Anyone can stand as a candidate, as long as they meet the requirements set out in the Government of Wales Act and election regulations.

To be able to stand as a constituency or regional candidate at the Senedd election candidates must, on the day you are nominated and on polling day, be:

  • at least 18 years old, and
  • a British citizen, a qualifying Commonwealth citizen, a qualifying foreign citizen, a citizen of the Republic of Ireland or a citizen of the European Union who is resident in the United Kingdom.

There are also a few reasons that might disqualify candidates from standing for election. The Electoral Commission produces guidance to potential candidates to explain these requirements and who may be disqualified.

Where can I find information about standing as a candidate in Senedd elections?

The Electoral Commission produces guidance for candidates in advance of a Senedd election.

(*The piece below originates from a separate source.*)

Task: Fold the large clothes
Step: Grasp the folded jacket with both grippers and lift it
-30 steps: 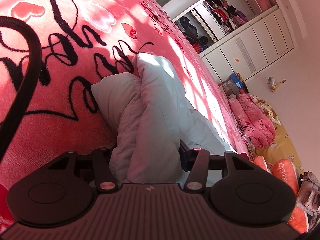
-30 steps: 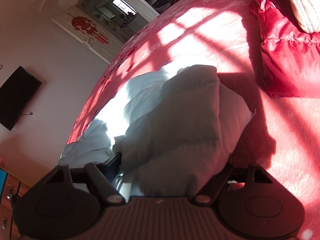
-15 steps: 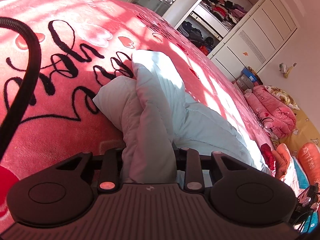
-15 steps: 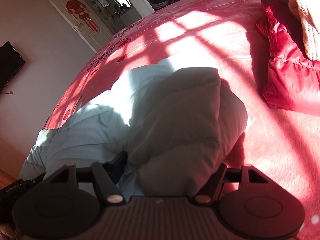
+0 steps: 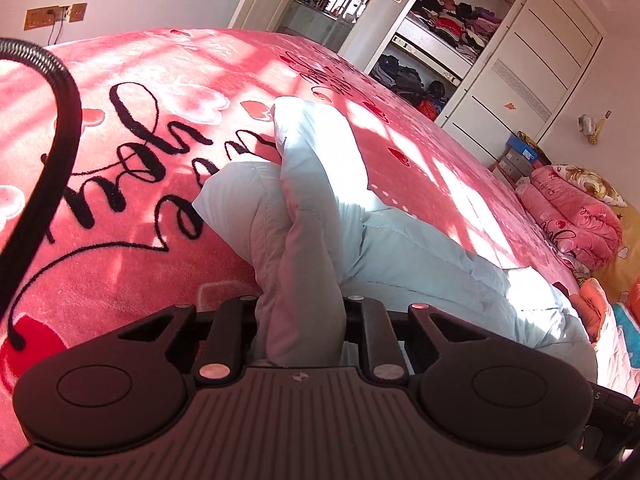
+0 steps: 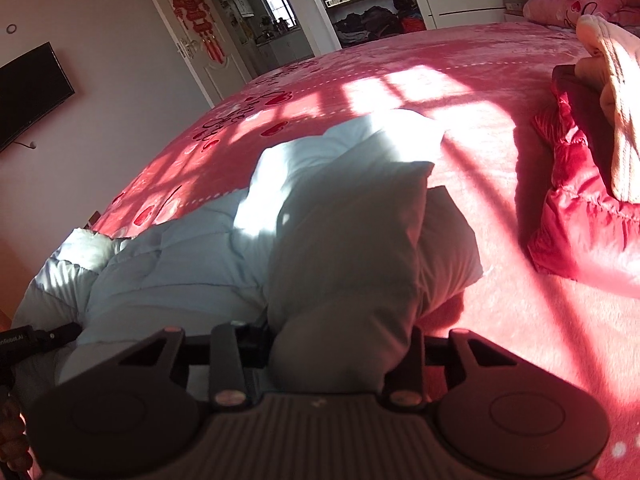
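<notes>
Pale blue quilted fabric, a big puffy jacket (image 5: 320, 208), lies bunched on the pink plush blanket (image 5: 120, 240) that covers the bed, near its front edge. A second ago both tools stood wide around loose folds; now the left gripper (image 5: 300, 320) is closing, its 2 fingers pinching a narrow ridge of the jacket, and the right gripper (image 6: 340, 344) is closing too, a fat padded roll filling the gap between its fingers. The padding has drawn in under both. To my eye that means the grasp is nearly made, and the jacket's near edge can soon be raised and carried over. A red coat (image 6: 580, 220) sits well apart, off to the right.
</notes>
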`<state>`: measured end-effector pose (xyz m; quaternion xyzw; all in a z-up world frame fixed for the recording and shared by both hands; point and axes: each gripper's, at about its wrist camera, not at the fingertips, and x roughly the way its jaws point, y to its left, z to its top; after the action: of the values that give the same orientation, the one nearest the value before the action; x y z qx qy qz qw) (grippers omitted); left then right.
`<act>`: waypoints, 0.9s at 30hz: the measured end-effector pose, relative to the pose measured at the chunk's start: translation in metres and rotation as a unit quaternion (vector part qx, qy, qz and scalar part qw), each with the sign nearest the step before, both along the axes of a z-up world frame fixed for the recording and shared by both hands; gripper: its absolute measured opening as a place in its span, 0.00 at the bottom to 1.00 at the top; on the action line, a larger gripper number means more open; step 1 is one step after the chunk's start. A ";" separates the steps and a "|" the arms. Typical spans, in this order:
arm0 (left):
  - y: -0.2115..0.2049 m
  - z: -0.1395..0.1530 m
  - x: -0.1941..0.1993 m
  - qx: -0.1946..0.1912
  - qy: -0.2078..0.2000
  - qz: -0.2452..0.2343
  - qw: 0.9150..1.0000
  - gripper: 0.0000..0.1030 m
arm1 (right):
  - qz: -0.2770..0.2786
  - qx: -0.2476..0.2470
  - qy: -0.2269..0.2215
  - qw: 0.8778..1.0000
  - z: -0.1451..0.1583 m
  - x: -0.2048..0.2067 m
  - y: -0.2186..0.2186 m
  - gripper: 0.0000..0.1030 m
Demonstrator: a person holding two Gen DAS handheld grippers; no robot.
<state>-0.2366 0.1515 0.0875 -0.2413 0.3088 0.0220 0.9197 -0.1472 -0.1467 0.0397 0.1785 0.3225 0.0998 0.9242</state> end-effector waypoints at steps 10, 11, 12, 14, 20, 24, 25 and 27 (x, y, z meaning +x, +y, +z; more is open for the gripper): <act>-0.005 0.005 0.005 0.026 -0.002 0.016 1.000 0.16 | 0.014 -0.034 -0.028 0.999 0.008 -0.004 0.000 0.28; -0.006 0.006 0.005 0.027 -0.003 0.017 0.999 0.16 | 0.015 -0.036 -0.030 0.999 0.009 -0.004 0.000 0.28; -0.008 0.007 0.004 0.029 -0.003 0.018 0.999 0.16 | 0.014 -0.038 -0.032 0.999 0.009 -0.005 0.000 0.27; -0.009 0.008 0.002 0.034 -0.004 0.020 0.999 0.16 | 0.015 -0.044 -0.038 0.998 0.012 -0.008 0.000 0.27; -0.013 0.013 -0.002 0.039 -0.012 0.022 0.999 0.15 | 0.017 -0.060 -0.057 0.996 0.021 -0.016 -0.001 0.25; -0.015 0.017 -0.006 0.043 -0.021 0.014 0.999 0.14 | 0.017 -0.077 -0.067 0.995 0.026 -0.023 -0.001 0.25; -0.016 0.018 -0.007 0.045 -0.023 0.012 0.999 0.14 | 0.014 -0.079 -0.070 0.994 0.026 -0.026 -0.002 0.24; -0.019 0.020 -0.008 0.045 -0.026 0.008 0.999 0.14 | 0.011 -0.084 -0.074 0.994 0.028 -0.030 -0.004 0.24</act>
<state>-0.2448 0.1321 0.1070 -0.2028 0.2815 0.0372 0.9371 -0.1768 -0.1510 0.0682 0.0891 0.2623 0.0954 0.9561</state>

You can find further information about standing as a candidate in a Senedd election on the Electoral Commission’s website.

How much can candidates spend on an election campaign?

There are rules that control spending by political parties at different types of elections. It is the Electoral Commission that oversees that aspect of the election process.

You can find further information on the Electoral Commission’s website.


Where can I find a list of candidates?

You should contact your local Electoral Registration Office to find out who is standing in your area.

Your local Electoral Registration Office will display the names of all the candidates before polling day.

There is no single, official source of detailed information about candidates, so you should visit candidate websites, party websites, or contact the parties standing in your local area and region.

Candidates may send information about themselves to you, as part of their campaigning activities in your area.

Where can I get copies of election manifestos?

Manifestos are published by the political parties or independent candidates to let people know what they want to do if they get your vote.

They may be published on the websites of the political parties or independent candidates. You can find links to the websites of all registered political parties on the Electoral Commission’s website.